* _Task objective_: This exercise calls for the data below to be retyped exactly, minus any images.

* _Source material_:

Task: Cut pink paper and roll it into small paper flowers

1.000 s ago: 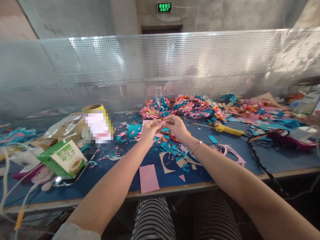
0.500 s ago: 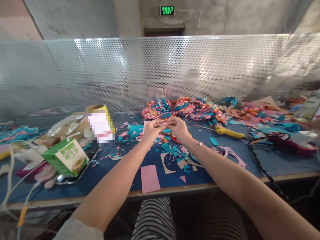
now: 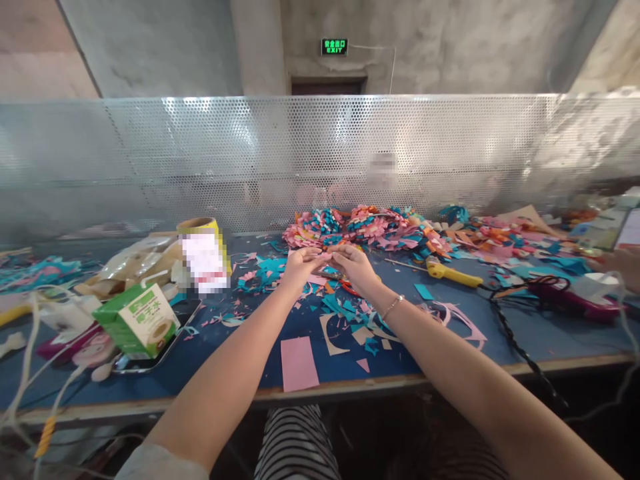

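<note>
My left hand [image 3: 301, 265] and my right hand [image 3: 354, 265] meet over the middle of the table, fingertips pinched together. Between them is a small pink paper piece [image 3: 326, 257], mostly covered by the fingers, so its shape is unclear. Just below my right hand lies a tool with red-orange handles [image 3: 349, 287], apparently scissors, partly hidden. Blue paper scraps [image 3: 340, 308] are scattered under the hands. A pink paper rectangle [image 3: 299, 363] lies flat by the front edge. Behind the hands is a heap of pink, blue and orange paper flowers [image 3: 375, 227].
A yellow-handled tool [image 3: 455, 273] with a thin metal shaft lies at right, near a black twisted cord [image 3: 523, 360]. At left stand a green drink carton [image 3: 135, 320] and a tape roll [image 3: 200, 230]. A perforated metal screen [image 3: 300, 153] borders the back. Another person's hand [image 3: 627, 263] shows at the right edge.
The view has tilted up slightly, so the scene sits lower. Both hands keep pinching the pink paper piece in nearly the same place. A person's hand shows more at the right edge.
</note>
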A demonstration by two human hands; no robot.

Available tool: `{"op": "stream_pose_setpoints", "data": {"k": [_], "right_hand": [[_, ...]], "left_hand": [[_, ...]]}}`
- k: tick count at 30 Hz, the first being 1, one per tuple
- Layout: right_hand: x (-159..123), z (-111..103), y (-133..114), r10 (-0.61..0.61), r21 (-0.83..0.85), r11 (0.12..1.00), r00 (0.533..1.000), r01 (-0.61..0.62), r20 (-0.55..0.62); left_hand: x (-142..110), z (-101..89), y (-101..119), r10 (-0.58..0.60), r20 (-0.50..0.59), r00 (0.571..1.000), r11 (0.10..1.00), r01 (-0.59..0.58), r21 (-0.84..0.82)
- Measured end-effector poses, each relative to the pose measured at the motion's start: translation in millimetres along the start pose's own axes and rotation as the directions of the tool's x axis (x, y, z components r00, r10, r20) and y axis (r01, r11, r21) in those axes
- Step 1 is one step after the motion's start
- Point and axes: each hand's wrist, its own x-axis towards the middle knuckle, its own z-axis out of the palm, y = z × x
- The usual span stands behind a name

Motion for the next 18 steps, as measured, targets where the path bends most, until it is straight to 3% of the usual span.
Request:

* _Reply_:
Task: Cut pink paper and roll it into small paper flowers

1.000 s ago: 
0.500 s ago: 
now: 

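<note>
My left hand [image 3: 301, 265] and my right hand [image 3: 354, 265] meet over the middle of the table, fingertips pinched together. Between them is a small pink paper piece [image 3: 326, 257], mostly covered by the fingers, so its shape is unclear. Just below my right hand lies a tool with red-orange handles [image 3: 349, 287], apparently scissors, partly hidden. Blue paper scraps [image 3: 340, 308] are scattered under the hands. A pink paper rectangle [image 3: 299, 363] lies flat by the front edge. Behind the hands is a heap of pink, blue and orange paper flowers [image 3: 375, 227].
A yellow-handled tool [image 3: 455, 273] with a thin metal shaft lies at right, near a black twisted cord [image 3: 523, 360]. At left stand a green drink carton [image 3: 135, 320] and a tape roll [image 3: 200, 230]. A perforated metal screen [image 3: 300, 153] borders the back. Another person's hand [image 3: 627, 263] shows at the right edge.
The view has tilted up slightly, so the scene sits lower. Both hands keep pinching the pink paper piece in nearly the same place. A person's hand shows more at the right edge.
</note>
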A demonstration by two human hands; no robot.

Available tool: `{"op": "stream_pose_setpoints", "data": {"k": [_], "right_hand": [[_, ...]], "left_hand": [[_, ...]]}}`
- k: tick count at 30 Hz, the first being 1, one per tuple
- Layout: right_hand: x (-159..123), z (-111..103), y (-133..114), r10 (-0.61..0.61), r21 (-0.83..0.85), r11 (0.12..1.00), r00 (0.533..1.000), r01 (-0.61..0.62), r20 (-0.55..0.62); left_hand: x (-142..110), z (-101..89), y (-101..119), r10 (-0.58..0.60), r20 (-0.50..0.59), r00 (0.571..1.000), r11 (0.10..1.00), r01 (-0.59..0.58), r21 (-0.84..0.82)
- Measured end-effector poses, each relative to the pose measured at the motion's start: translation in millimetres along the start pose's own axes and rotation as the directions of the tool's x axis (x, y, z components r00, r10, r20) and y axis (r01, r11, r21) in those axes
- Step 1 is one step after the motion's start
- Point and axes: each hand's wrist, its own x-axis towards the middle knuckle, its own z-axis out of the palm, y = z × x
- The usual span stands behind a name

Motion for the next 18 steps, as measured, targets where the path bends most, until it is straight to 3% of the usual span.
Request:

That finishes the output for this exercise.